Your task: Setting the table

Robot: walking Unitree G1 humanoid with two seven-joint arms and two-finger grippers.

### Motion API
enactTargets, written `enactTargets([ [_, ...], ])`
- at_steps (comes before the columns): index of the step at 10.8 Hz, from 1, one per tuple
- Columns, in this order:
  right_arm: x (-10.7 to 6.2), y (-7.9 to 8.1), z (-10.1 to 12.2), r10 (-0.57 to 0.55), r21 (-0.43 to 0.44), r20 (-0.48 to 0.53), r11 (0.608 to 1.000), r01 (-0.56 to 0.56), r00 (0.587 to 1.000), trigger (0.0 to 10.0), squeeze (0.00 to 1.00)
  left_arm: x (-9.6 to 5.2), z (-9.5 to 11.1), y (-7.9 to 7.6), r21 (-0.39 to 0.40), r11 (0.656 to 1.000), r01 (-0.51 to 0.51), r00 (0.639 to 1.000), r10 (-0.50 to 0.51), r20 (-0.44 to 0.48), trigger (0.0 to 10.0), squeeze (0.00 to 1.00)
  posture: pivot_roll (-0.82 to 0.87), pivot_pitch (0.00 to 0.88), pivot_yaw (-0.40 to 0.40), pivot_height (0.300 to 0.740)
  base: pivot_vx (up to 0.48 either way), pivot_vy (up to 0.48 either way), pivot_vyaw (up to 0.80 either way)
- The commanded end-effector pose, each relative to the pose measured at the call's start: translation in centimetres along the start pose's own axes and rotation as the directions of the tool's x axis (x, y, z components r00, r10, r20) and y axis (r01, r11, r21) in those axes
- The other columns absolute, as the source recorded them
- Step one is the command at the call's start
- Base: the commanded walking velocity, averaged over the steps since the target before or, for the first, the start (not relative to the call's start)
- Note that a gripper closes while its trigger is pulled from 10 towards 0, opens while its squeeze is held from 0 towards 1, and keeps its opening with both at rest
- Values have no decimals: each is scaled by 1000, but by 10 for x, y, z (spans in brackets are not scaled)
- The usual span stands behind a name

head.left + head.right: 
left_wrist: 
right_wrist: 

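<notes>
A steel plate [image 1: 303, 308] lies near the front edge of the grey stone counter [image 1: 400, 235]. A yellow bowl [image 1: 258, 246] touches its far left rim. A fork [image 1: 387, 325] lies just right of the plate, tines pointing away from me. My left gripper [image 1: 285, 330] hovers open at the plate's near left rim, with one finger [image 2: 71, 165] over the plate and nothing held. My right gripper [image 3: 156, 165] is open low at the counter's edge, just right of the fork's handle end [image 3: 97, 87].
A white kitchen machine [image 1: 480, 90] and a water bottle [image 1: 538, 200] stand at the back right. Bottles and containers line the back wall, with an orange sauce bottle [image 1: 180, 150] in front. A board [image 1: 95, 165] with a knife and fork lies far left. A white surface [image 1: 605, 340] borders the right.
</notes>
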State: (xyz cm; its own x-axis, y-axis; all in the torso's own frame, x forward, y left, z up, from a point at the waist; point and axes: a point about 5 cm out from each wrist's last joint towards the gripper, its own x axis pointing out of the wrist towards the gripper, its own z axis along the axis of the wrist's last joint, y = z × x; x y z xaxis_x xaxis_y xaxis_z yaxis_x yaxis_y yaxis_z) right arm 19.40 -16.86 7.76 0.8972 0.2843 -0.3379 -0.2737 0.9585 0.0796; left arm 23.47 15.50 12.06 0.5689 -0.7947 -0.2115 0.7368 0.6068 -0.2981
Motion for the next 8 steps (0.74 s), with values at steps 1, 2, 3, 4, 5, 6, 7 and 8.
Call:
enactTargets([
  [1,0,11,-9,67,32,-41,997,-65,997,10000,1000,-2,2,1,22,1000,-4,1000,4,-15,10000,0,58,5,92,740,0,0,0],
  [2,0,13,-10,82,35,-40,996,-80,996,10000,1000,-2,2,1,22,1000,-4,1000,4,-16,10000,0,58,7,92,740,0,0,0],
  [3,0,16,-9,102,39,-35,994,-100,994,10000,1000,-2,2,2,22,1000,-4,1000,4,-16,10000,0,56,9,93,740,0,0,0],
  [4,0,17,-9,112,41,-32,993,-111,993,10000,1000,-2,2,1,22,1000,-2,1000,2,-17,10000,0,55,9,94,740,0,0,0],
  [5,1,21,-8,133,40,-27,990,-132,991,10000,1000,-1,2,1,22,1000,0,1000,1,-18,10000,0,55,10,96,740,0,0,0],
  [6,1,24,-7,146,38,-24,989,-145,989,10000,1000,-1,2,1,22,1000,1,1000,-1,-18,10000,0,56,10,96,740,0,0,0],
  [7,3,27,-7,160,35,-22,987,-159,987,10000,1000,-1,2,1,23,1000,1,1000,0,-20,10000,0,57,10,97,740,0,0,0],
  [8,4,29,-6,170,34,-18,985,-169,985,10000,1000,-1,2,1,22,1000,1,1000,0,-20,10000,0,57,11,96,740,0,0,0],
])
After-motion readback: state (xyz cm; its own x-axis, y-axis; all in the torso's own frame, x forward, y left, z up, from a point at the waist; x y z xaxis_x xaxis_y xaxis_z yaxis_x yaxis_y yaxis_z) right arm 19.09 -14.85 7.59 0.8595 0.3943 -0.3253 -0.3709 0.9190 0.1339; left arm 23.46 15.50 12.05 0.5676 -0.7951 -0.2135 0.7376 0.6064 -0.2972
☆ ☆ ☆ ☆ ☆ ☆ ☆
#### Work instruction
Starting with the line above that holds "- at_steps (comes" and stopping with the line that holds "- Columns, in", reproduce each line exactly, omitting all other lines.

#### Exercise response
- at_steps (comes before the columns): index of the step at 10.8 Hz, from 1, one per tuple
- Columns, in this order:

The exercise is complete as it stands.